We incorporated some of Byron Katie’s work. Think of a specific thought you want to change, and ask yourself the following four powerful questions. You may find yourself thinking and acting differently.
the four questions
1. Is it true?
2. Can you absolutely know that it is true?
3. How do you react when you have that thought?
4. Who would you be without thought?
How difficult is it for you to change your behavior? Do you find changing people’s behavior a challenge?
All leadership comes down to this: changing people’s behavior.
Alan Deutschman at Fast Company (change or dieMay 2005)
Changing people’s behavior is the most important challenge for business leaders who compete in unpredictable environments.

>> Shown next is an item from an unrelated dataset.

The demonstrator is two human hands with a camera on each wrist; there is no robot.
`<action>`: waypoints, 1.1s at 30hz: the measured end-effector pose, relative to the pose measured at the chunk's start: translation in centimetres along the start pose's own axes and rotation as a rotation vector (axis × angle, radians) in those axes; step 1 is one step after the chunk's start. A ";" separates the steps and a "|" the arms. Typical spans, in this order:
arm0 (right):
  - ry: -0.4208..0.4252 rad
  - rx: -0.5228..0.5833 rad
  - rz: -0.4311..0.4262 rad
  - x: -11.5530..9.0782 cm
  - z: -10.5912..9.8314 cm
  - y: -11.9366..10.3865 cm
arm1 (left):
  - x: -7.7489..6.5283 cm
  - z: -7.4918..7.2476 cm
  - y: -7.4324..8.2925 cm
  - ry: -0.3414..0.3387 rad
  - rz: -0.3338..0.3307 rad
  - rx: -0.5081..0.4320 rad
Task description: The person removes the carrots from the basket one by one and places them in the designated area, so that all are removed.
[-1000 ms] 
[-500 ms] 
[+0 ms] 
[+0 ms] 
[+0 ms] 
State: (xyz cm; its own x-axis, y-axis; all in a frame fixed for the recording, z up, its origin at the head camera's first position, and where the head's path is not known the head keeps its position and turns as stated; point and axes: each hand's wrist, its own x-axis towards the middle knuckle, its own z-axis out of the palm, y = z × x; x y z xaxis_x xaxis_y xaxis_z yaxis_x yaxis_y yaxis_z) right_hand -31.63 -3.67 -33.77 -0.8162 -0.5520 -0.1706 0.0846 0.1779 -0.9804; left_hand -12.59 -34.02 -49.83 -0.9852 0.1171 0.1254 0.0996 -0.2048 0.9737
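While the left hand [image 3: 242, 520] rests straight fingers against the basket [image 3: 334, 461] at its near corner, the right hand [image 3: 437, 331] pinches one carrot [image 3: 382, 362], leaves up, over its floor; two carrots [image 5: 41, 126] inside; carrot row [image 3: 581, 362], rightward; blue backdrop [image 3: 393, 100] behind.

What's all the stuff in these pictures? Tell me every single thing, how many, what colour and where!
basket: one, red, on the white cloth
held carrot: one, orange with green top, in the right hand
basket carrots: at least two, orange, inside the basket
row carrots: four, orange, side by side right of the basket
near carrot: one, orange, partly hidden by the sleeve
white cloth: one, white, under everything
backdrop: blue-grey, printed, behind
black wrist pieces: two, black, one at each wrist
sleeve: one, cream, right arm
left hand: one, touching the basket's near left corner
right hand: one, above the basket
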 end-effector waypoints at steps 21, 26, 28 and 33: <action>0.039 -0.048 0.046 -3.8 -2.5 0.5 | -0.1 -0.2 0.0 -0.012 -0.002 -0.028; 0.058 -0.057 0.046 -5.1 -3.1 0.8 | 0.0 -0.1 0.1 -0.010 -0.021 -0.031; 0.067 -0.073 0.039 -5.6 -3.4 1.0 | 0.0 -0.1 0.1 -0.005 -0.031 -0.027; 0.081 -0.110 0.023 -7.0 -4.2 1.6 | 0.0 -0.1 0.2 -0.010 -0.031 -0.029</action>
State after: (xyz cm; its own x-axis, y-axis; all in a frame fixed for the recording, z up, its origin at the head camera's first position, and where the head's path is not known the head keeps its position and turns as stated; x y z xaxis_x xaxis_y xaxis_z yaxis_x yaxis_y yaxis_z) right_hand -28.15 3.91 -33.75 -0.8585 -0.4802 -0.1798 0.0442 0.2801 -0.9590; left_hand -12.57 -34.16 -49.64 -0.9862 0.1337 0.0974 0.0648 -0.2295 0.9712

The central issue is never strategy, structure, culture or systems.says Dr. John P. Kotter, a retired Harvard Business School professor who specializes in leadership. The heart of the matter is always to change people’s behavior.
What works and why is change so incredibly difficult?

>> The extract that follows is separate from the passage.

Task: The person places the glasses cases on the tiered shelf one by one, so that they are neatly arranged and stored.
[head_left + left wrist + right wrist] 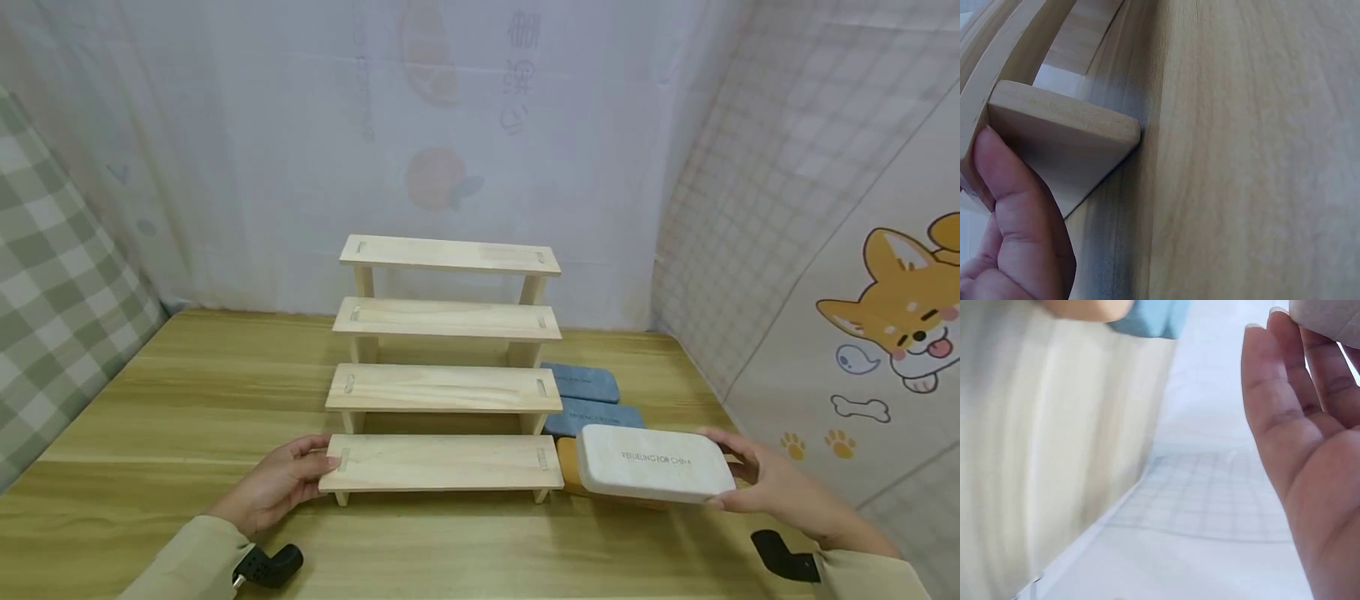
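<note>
Pinching, with the left hand [279, 483], the left end of the front step [442, 465] of the stand [444, 389], set just to that hand's right. Grasping the white case [652, 477] by one end with the right hand [772, 482], with thumb [729, 502] at the near edge and fingers [724, 438] at the far one. Held out left of that hand, partly hiding the orange case [568, 467], near two blue cases [592, 415] beyond. Angling both sleeves [191, 560] inward.

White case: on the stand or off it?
Off: the right hand grips the white case by its right end, beside the stand; the orange case shows between them.
</note>
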Motion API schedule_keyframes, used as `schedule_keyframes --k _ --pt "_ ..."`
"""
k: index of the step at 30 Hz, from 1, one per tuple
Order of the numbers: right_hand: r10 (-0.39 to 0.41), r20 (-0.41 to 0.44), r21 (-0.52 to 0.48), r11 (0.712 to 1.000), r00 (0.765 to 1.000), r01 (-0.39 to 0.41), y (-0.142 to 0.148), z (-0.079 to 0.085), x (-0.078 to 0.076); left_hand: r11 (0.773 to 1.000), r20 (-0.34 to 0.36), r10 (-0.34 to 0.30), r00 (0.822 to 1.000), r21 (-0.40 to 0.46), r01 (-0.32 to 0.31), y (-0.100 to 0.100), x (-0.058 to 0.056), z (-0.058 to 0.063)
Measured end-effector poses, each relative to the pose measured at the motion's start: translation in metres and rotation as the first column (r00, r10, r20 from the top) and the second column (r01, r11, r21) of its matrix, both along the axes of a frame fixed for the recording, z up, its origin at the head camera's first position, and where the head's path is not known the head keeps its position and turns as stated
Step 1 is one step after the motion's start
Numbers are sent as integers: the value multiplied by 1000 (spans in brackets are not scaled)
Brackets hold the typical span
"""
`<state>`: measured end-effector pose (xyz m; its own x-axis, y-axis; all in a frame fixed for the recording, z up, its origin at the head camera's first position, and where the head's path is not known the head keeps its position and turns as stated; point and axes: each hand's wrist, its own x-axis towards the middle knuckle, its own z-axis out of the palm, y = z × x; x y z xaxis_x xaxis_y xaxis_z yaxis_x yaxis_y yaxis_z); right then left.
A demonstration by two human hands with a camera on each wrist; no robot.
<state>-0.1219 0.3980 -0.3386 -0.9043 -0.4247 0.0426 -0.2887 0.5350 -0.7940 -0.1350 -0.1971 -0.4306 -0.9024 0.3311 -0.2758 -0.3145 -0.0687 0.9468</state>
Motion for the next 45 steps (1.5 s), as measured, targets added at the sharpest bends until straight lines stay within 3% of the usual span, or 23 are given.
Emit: schedule_keyframes --k 4,16,27,45 --pt "6 -57 2 1000 998 -6 -10 12 -13 1000 4 -1 1000 -9 1 2 1 0" --pt "16 30 17 1000 999 -17 -42 60 -52 1000 6 1 1000 -22 -1 3 1 0" --pt "-14 4 94 996 1000 13 -84 106 -89 999 0 6 1000 -36 -6 1 4 3" --pt "-34 28 96 995 999 31 -143 143 -144 999 6 0 1000 -46 0 0 3 0"
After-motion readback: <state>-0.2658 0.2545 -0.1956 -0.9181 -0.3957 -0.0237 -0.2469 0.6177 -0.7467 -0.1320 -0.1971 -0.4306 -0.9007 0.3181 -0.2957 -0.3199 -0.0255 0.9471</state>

A Fast Company article, change or die (May 2005), reveals that when faced with a health crisis like heart disease, only one in nine people make the changes necessary to live longer.
Minds are hard to change, yet many aspects of our lives are geared towards doing just that. We are faced with a supplier who needs to respond more quickly, a subordinate who must perform a task in a different way, or a colleague who must recognize the importance of our project and commit to it. We clearly recognize the need for others to change their minds and act differently. We also know that we need to change our minds at certain times.

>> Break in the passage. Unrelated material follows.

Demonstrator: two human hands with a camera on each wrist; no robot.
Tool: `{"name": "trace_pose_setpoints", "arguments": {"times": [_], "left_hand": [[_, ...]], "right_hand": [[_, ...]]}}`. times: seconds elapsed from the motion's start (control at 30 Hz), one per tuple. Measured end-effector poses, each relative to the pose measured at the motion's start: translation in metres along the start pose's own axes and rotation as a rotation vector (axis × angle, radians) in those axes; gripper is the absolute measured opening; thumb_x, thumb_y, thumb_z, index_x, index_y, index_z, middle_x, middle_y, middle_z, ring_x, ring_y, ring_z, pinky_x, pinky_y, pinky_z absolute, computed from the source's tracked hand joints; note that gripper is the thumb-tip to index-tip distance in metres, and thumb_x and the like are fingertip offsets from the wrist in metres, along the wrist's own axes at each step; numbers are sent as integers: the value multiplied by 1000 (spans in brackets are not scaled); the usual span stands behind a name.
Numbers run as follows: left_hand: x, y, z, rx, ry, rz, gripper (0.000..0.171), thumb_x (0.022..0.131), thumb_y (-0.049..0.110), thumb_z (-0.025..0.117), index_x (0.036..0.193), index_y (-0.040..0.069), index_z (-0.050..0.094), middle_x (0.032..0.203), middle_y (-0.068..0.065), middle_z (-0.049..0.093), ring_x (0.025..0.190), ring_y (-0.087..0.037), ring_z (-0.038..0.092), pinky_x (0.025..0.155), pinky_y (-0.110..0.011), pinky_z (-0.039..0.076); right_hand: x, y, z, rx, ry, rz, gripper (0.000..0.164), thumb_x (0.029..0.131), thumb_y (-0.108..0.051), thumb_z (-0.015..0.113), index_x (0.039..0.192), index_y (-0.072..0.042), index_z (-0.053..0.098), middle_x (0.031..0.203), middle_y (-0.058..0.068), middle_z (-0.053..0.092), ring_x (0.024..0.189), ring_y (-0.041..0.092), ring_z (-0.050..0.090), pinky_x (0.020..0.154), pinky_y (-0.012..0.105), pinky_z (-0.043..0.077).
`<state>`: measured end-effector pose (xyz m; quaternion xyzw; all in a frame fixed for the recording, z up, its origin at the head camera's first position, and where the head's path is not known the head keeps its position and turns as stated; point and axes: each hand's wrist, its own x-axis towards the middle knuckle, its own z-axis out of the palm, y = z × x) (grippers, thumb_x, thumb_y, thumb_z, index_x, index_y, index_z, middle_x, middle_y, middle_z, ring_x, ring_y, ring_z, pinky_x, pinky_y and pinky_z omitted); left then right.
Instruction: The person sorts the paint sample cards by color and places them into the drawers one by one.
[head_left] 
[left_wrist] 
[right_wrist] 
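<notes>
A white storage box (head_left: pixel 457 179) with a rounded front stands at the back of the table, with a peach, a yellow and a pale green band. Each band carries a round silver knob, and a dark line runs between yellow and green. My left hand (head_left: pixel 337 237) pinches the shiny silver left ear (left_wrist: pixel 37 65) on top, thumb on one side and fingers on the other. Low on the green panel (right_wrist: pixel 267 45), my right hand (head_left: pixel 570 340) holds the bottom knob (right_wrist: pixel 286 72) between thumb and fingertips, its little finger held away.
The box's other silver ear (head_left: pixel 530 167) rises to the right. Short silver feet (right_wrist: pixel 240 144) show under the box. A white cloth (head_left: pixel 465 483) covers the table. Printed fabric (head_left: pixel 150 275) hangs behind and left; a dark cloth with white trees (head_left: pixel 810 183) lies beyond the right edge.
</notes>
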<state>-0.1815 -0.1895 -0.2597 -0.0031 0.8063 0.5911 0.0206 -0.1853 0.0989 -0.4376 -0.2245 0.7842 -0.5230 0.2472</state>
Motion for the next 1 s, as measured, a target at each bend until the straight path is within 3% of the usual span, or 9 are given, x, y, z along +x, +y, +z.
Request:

Many of us are professionally involved in the business of changing people’s minds. A CEO, executive or team leader must convince and secure commitment; a salesperson must close the sale and persuade consumers to think differently about the new product’s features; consultants and coaches need to change their minds to motivate groups and individuals to perform more effectively for better results.
Why are our brains wired in a way that seems to resist change so tenaciously? in his book How the way we talk can change the way we work (2001), authors Robert Kegan and Lisa Laskow Lahey describe the process of resistance and how the natural tendency of our bodies and minds is to return to what they were used to doing, which is a process called homeostasis.
In this new millennium, with increasing discoveries about the brain, has cognitive neuroscience uncovered clues about what it takes to help people change the way they think so they can modify their behavior? Professor Howard Gardner, a lifelong researcher and expert on the mind, believes we have reached this point:
Of all the species on earth, human beings are the ones that specialize in voluntary mind-switching: we change other people’s minds, we change our own. We have even created various technologies that allow us to extend the reach of mind shifting: powerful mechanical devices such as writing instruments, televisions, and computers. In the next decade, the mindset shift will continue and, in all likelihood, accelerate. changing minds2004.
Working with an experienced executive coach trained in emotional intelligence and incorporating leadership assessments like the BarOn EQi and CPI 260 can help you reframe some of your thinking. He can become a leader who models emotional intelligence and social intelligence, and who inspires people to happily commit to the company’s strategy and vision.